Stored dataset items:
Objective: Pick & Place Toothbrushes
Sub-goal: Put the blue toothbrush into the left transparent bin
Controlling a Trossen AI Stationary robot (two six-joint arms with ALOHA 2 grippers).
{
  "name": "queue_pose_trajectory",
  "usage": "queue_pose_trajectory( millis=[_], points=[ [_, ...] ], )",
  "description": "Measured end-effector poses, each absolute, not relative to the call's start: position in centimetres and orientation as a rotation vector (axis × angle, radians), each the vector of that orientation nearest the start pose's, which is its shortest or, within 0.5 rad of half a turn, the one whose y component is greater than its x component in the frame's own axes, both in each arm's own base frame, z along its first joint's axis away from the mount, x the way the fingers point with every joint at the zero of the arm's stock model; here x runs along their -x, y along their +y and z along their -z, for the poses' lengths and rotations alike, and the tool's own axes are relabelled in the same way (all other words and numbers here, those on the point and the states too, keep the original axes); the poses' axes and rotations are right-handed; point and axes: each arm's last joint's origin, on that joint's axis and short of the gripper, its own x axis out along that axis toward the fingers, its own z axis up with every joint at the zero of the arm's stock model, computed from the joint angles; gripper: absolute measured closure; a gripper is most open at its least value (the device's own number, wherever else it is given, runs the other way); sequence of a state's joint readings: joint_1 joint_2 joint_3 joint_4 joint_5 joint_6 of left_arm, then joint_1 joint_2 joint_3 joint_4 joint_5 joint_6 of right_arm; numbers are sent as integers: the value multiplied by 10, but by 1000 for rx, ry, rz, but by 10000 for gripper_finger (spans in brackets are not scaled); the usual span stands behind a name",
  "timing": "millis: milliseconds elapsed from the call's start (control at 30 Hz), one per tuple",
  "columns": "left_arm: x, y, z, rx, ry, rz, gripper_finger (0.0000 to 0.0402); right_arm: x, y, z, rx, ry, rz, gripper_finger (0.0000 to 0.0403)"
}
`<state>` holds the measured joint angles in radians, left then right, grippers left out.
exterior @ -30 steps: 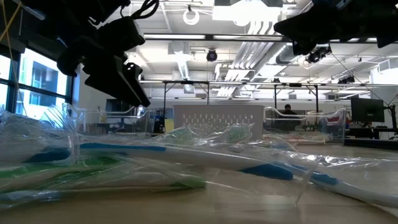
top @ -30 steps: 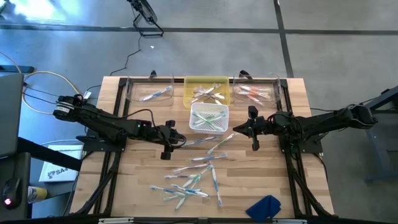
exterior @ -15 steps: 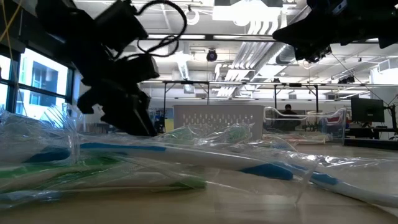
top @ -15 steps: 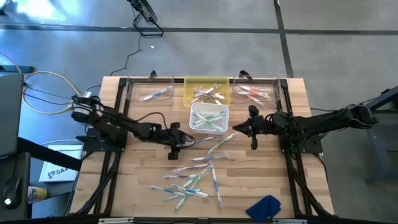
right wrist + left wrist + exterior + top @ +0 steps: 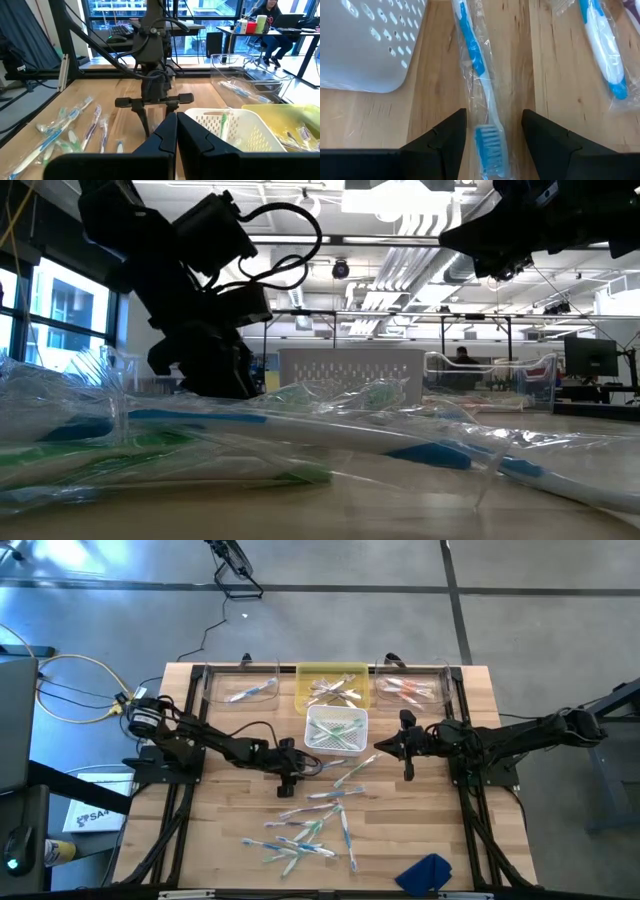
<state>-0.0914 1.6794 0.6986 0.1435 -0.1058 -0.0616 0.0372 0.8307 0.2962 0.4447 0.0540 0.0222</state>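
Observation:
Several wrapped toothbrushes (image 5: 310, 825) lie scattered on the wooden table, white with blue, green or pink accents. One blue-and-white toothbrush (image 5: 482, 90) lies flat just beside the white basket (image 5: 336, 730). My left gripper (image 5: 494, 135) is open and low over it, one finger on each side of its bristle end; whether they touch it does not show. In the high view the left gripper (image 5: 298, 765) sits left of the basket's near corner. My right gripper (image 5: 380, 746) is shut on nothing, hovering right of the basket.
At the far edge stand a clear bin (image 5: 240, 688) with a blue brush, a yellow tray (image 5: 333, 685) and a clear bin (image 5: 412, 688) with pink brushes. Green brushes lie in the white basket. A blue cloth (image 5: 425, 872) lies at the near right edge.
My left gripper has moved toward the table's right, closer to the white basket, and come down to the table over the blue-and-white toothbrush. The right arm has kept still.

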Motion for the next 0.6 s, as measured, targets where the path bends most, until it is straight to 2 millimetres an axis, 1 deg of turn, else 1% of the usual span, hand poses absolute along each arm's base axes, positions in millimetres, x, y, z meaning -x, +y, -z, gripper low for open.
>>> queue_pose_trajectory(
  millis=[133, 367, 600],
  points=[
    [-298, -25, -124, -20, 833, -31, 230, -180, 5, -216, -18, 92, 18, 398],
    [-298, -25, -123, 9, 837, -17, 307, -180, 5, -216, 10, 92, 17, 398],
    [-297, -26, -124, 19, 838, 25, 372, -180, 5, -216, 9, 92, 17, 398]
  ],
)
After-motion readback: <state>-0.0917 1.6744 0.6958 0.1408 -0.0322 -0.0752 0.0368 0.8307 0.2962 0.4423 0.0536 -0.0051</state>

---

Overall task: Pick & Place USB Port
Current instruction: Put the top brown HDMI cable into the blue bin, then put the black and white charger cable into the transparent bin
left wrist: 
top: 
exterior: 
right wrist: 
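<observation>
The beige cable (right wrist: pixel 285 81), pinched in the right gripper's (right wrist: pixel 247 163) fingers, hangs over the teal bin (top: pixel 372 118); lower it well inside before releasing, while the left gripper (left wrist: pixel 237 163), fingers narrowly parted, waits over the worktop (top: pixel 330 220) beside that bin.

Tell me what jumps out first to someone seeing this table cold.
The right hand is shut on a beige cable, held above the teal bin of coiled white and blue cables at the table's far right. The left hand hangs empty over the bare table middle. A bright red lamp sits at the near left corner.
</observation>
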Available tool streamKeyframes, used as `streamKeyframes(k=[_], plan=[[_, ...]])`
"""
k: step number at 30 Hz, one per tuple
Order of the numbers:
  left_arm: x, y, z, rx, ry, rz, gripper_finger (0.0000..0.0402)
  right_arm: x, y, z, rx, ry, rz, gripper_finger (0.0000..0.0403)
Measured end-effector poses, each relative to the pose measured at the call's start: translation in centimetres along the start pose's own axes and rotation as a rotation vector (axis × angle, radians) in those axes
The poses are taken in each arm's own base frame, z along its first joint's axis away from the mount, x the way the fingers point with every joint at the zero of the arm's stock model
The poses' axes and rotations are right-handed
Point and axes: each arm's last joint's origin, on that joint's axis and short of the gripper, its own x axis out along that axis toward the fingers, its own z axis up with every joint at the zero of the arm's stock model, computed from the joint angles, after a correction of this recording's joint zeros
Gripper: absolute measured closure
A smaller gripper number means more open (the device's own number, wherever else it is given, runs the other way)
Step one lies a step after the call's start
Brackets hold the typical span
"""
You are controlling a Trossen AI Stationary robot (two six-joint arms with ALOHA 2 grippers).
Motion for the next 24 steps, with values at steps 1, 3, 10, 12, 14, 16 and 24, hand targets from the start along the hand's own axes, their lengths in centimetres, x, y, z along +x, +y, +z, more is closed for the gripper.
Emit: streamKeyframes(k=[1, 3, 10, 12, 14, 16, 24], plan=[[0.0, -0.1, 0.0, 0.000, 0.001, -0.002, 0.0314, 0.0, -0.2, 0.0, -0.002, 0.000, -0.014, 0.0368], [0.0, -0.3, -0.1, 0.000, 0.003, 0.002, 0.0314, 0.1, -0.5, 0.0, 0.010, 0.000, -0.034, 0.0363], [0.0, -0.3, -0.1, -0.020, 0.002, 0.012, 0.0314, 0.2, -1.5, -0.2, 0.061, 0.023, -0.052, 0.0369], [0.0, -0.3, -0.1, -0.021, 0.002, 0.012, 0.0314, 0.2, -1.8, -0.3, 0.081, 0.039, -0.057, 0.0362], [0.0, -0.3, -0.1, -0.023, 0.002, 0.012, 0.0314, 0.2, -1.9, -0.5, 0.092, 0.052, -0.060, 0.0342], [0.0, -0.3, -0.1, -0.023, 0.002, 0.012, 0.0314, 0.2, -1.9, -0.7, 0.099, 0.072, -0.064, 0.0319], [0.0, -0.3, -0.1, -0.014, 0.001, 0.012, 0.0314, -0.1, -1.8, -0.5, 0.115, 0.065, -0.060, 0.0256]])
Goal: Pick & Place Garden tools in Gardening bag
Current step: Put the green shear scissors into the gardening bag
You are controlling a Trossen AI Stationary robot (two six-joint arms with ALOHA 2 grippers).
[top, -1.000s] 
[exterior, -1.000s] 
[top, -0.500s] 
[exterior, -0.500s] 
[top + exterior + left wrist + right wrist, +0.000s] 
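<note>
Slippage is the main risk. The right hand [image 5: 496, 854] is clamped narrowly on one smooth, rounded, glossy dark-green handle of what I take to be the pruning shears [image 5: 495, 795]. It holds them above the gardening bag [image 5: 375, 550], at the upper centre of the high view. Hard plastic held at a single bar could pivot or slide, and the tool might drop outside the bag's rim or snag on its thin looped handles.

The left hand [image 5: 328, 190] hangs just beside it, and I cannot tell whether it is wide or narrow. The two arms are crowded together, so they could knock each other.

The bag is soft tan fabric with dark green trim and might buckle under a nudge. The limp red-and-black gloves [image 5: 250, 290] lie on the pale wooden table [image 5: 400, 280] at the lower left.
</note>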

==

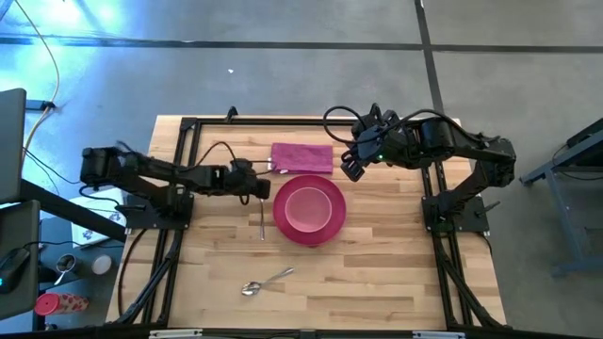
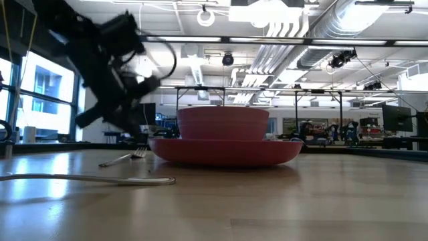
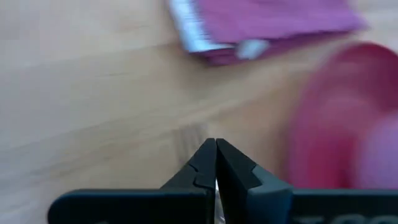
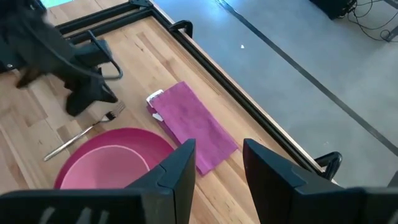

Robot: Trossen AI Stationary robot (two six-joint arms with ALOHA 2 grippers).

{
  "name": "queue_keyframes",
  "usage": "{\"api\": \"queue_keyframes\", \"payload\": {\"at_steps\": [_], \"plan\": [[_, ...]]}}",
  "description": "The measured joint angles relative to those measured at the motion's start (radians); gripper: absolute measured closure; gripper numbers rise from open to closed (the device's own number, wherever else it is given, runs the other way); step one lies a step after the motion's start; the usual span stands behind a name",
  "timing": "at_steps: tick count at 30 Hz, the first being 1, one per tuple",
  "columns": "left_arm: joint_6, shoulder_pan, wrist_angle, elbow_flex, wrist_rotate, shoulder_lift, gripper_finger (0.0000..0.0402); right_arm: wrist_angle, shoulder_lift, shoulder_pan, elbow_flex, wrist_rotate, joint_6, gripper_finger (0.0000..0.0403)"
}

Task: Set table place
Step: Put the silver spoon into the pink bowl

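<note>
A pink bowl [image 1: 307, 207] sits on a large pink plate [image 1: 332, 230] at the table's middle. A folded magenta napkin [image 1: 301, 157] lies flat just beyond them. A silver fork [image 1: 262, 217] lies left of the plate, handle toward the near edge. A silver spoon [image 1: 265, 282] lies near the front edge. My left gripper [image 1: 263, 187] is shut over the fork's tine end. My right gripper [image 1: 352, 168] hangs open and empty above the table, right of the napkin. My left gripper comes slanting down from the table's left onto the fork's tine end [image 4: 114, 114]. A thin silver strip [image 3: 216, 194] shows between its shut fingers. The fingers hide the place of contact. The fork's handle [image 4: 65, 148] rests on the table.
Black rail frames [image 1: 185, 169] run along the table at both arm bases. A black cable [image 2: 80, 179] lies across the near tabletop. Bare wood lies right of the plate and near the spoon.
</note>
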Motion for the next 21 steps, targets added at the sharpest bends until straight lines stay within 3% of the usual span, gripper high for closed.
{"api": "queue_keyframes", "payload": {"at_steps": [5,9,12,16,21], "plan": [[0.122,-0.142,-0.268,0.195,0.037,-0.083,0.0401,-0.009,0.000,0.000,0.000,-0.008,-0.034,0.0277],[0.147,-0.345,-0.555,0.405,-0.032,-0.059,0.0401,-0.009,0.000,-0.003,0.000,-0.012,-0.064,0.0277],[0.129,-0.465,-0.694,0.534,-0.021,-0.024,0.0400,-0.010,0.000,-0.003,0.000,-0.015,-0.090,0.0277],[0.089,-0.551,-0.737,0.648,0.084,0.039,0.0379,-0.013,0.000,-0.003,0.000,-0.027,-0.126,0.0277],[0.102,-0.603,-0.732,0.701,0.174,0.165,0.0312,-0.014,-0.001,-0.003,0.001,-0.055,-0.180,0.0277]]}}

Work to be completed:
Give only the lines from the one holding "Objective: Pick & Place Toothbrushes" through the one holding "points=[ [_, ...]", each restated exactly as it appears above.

Answer:
Objective: Pick & Place Toothbrushes
Sub-goal: Put the blue toothbrush into the left transparent bin
Controlling a Trossen AI Stationary robot (two six-joint arms with ALOHA 2 grippers).
{
  "name": "queue_pose_trajectory",
  "usage": "queue_pose_trajectory( millis=[_], points=[ [_, ...] ], )",

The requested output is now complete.